SPV www.spv.de [Release date 05.02.16]
Formed in New York City in 1986, Prong are a band that has flew under the radar to many in years gone by. The typical 80s thrash metal band also include many aspects of hardcore punk in their music, pioneering a style which influenced many other notable bands to this day. Korn’s Jonathan Davis listed them as an influence on the band’s musical style as did Nine Inch Nails’ Trent Reznor.
Being held in such high regard by two widely popular bands it’s ridiculous how many people haven’t heard of Prong based on merit alone. The band have released 12 albums to date and their latest release “X – No Absolutes” marks their 13th and potentially biggest album to date.

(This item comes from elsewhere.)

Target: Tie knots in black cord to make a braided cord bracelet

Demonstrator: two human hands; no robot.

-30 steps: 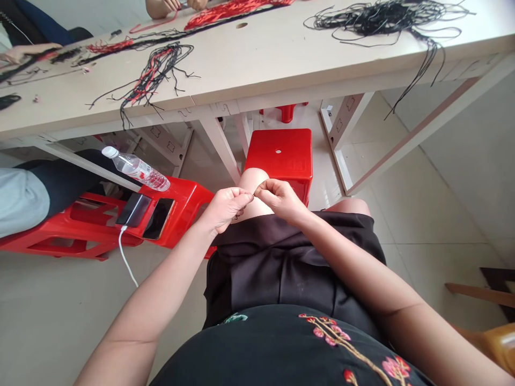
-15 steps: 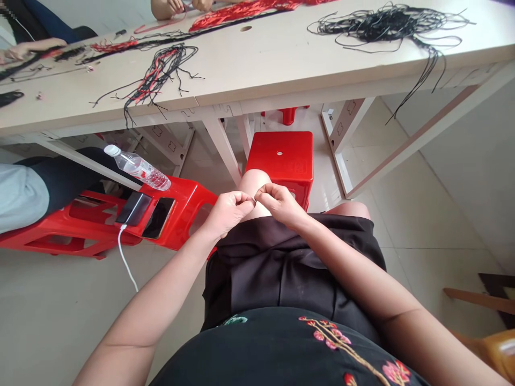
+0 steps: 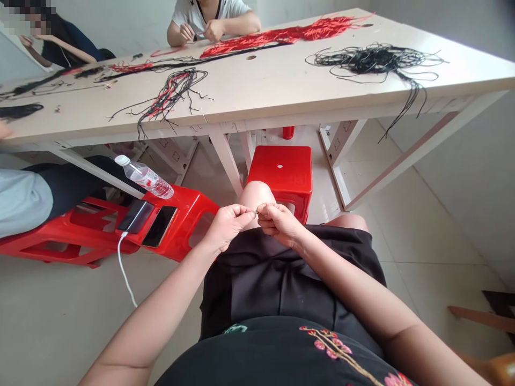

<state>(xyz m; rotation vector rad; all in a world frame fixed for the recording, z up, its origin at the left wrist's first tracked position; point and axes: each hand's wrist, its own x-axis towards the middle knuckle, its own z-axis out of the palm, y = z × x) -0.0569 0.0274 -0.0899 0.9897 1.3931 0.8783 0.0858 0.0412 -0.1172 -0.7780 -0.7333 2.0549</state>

The album opens with the song “Ultimate Authority” and it instantly sets about stamping its authority on you. The three-piece set off with a classical hardcore punk anthem. Front-man and only founding member still in the band, Tommy Victor as any Prong listener would know has ‘that’ classical punk voice with a bit of added bite which drives every song home. “Ultimate Authority” is no different, coupled with his guitar work brings around a brilliant opener to this album.
Following this we have “Sense of Ease”, which brings a faster, more thrashing song. This song in particular reminds me of Slayer between the fast, driven vocals and the sheer speed of Art Cruz’s drumming certainly in the opening of the song.
However the difference between this song and the album’s opener is that in the opener the bass lines of Jason Christopher are a fair bit more obvious with him taking more of a subtle approach in the second song. The main strength of this song is its sheer power in speed, it will occasionally break down into a crunching riff or two but this is one of the songs from the album I can imagine a crowd erupting to. This will definitely become a fan favourite for live performances.
Third up we have “Without Words” which opens with a very thrashy riff, this song is just one of the examples of the growth of Tommy Victor’s vocal ability of the last few albums. He maintains his trademark sound but has refined it to become even more impressive.
Even whilst writing this and listening along (I paused here) I find myself nodding my head in time (And again here, this is becoming infectious) to the point I have to stop writing because I’m just getting lost (Okay, seriously now this is ridiculous) in the music with this song. Somewhere between the second and third pause I even started singing along. This song has stuck with me for some a very obvious reason, it’s brilliant!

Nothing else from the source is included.